My Great Aunt Lil was a gardener. Every year she would have a wonderful garden full of all sorts of vegetables that sprung like magic from the black dirt. She would tell me that in life you have to stay “green like tomatoes, because once you have ripened, the next stage is to begin to rot!” This is an interesting saying from a short 4’10” woman who was over 90 years old at the time. But she modeled it in her life. Her house was full of books which she read constantly in her attempt to learn more.
Keeping that humble attitude on learning is quite healthy. Former UCLA basketball coach John Wooden is an inspiring model of personal growth. He continually developed himself, and pushed his players to do the same, in order for them to reach their potential. One of his sayings was, “It’s what you learn after you know it all that counts.” Wooden recognized that the greatest obstacle to growth isn’t ignorance, it’s knowledge. The more you learn, the easier it is to have an attitude that you know it all, that you have arrived. If that happens, you will begin to rot like my Aunt Lil said. You will stop learning and become unteachable. You will not improve.
Wooden kept learning and growing, even while he was at the top of his profession. After he had already won the NCAA championship, an accomplishment most college coaches never will achieve, he scrapped the offense he used for years and learned a completely new one in order to maximize the potential talents of one player, Lewis Alcindor, now known as Kareem Abdul-Jabbar. The result was the Bruins won three consecutive national championships. Wooden holds the record for the most national championships in college basketball and was one of the greatest coaches to have ever lived.
It’s true that when you remain teachable, your potential is limitless. This also requires that you also never stay satisfied with your current accomplishments or “rest on your laurels” as we would say in Missouri. Rick Warren said, “The greatest enemy of tomorrow’s success is today’s success.” Thinking you have finally arrived, when you accomplish a goal has the same effect as believing you know it all. It’s another characteristic of destination disease.

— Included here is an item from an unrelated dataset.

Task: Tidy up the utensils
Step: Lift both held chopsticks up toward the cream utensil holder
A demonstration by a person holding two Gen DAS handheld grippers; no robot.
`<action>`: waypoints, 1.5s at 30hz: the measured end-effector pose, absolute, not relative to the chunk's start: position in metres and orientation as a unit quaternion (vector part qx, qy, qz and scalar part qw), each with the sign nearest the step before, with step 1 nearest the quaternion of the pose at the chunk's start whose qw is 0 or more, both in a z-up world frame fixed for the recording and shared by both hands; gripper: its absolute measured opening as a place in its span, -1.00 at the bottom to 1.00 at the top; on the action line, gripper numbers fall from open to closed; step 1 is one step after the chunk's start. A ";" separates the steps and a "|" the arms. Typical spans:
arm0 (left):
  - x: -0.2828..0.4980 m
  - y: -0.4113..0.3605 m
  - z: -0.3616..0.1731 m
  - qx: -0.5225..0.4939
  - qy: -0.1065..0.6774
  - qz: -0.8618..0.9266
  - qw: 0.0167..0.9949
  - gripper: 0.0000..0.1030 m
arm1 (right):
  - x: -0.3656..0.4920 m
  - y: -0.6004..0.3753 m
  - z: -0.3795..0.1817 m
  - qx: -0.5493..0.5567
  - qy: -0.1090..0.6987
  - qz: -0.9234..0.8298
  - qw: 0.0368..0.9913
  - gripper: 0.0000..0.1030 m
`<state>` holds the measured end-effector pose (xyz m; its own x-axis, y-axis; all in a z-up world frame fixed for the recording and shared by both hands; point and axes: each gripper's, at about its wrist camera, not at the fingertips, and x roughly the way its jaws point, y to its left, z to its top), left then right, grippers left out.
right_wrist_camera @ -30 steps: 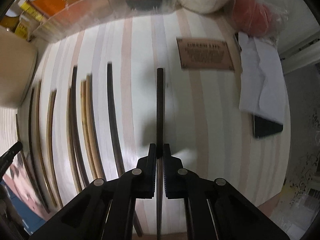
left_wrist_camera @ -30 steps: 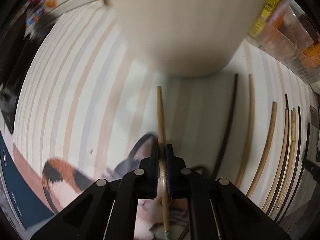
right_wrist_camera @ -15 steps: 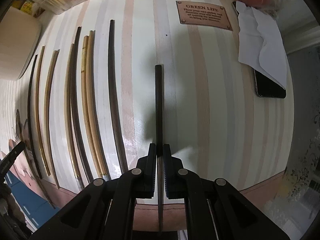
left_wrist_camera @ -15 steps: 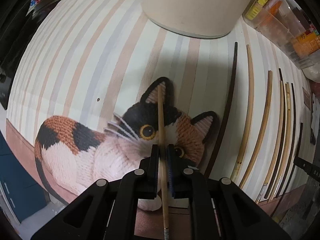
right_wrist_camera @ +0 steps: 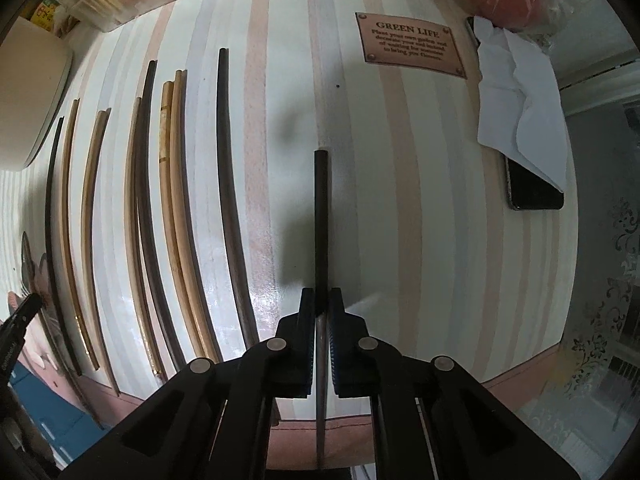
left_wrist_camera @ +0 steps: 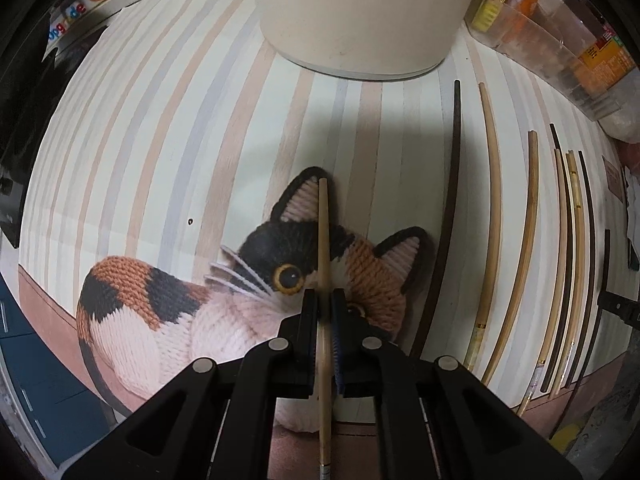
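Both grippers point straight down at the striped tablecloth (right_wrist_camera: 400,200). The left gripper (left_wrist_camera: 325,300) is clamped on a light wooden chopstick (left_wrist_camera: 323,240), which hangs over the knitted cat picture (left_wrist_camera: 160,304) printed on the cloth, its tip over one of the cat's ears. The right gripper (right_wrist_camera: 321,300) is clamped on a dark chopstick (right_wrist_camera: 321,216), over a bare stretch of cloth to the right of the row.

I count about eight more chopsticks laid in a row (right_wrist_camera: 176,200) side by side on the cloth, a mix of dark and pale ones; two pale ones lie touching, so the exact number is hard to fix. Their lower ends run past the table edge in places.

A cream container (left_wrist_camera: 360,20) stands at the far side, its top cut off. A phone (right_wrist_camera: 532,188) lies half hidden under white paper (right_wrist_camera: 516,96), beside a brown plaque (right_wrist_camera: 410,42).
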<state>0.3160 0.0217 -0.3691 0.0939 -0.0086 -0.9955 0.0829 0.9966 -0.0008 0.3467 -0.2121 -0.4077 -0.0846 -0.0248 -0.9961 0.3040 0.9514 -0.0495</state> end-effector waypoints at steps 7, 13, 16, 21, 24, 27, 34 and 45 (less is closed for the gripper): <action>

Successful people know that wins, like losses are only temporary. You have to keep growing if you want to experience a continual string of successes. Charles Handy once said, “It is one of all paradoxes of success that the things and ways which got you there are seldom those that keep you there.” So while it is great to celebrate a success, it is wrong to cease growing and stay in celebration mode all the time.
My encouragement to you today is to always seek to stay a little green in life, because once you ripen all the way, you will begin to rot!